In December 1993 he challenged Zack Padilla for the WBO world super-lightweight title, losing on points in a fight that broke records for the number of punches thrown and landed, a fate repeated four months later when he challenged for Jake Rodriguez's IBF title.

A string of wins led to a challenge for Charles Murray's NABF title in April 1997. He won by unanimous decision but lost the title in his first defence four months later to Reggie Green. In November 1997 he moved up to welterweight to challenge for Vernon Forrest's WBC Continental Americas title, losing by a wide unanimous decision.
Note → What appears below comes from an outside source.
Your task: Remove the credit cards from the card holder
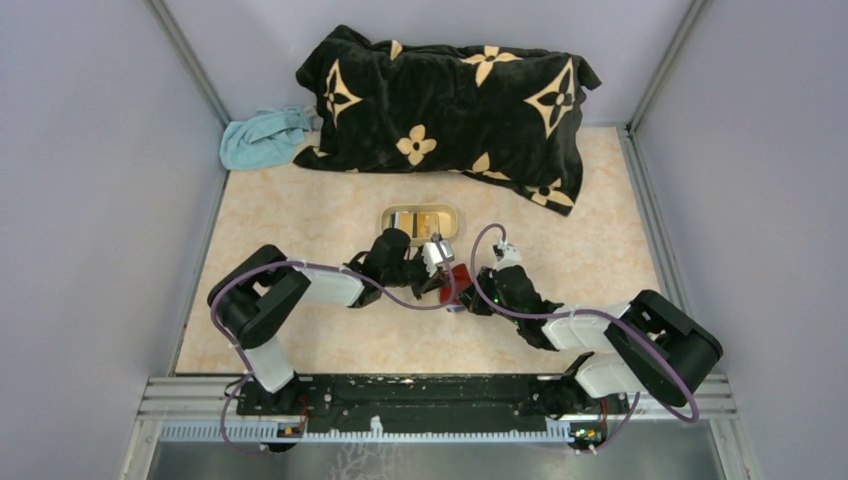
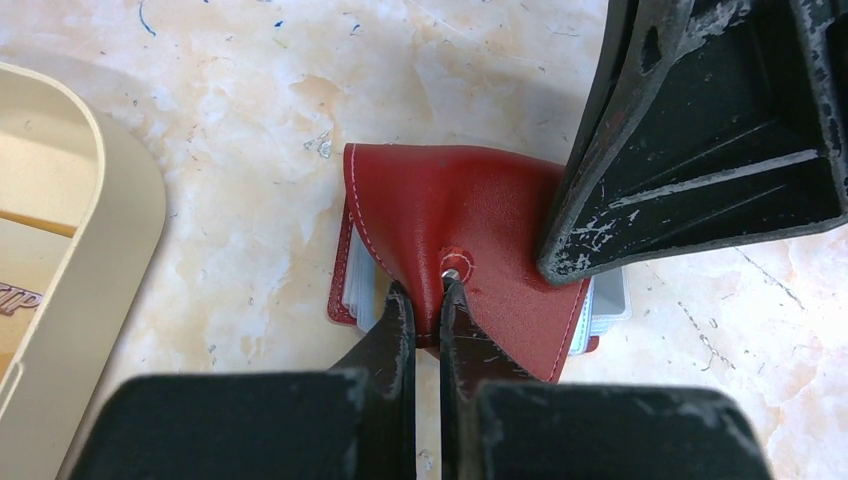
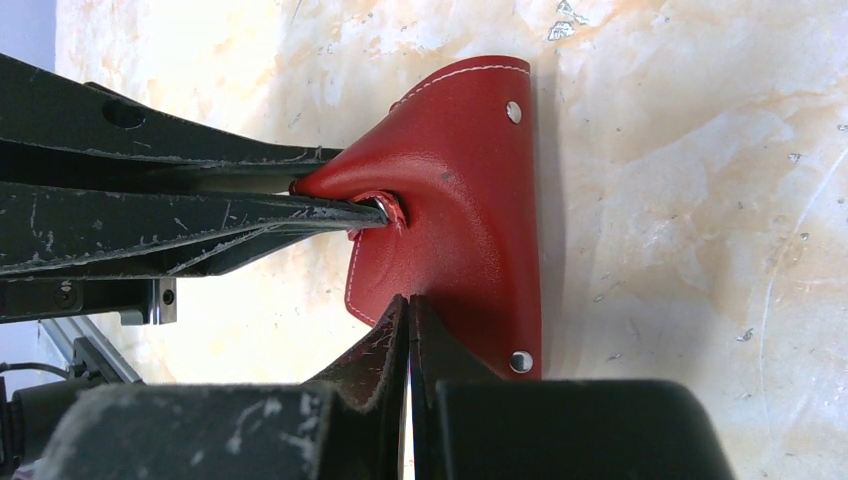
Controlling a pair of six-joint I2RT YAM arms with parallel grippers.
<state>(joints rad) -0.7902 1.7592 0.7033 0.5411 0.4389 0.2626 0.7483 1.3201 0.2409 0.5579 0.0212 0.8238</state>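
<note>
The dark red card holder lies on the marble tabletop, its flap lifted into a peak. My left gripper is shut on the flap's tab beside its metal snap. Pale blue-grey sleeves stick out under the red cover; any cards in them are hidden. My right gripper is shut, holds nothing, and its tips press down on the card holder. The left fingers come in from the left there. From above, both grippers, left and right, meet at the holder. Some cards lie in the tray.
A beige oval tray stands just behind the grippers; its rim shows at the left of the left wrist view. A black blanket with cream flowers and a light blue cloth lie at the back.
</note>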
After a win over the previously-unbeaten Vivian Harris in February 2000, in December that year he regained the NABF super-lightweight title, beating former world champion Vince Phillips by majority decision, but again lost it in his first defence to Ben Tackle.

Oliveira moved up to welterweight again and challenged for Lorenzo Smith's IBU world title in January 2003. Oliveira took the belt after Smith retired in the sixth round. He lost the title in May that year to Elio Ortiz, but regained it October 2004 with a unanimous points win over Hicklet Lau. Two months later he unsuccessfully challenged Ricky Hatton for the WBU super-lightweight world title in a pay-per-view fight at the ExCel Arena in London, Hatton winning by a tenth-round knockout, the first time in Oliveira's career that he had been stopped. Oliveira fought only once more – an eighth-round stoppage loss to Emanuel Augustus; He began experiencing serious pains at the base of his skull midway through the fight, as well as loss of feeling in his arms and shaking, and the referee stopped the bout after noticing that Augustus was avoiding throwing punches to Oliveira's head.

Oliveira had planned to make a comeback against Joey Spina on October 2, 2010, but despite being passed fit to fight by one neurologist, another appointed by the Mashantucket Pequot Tribal Nation Gaming Commission refused to allow him to fight, and Oliveira never fought again.

After retiring as a fighter, Oliveira trained boxers at his gym. Oliveira's son, Ray Jr. is also a professional boxer.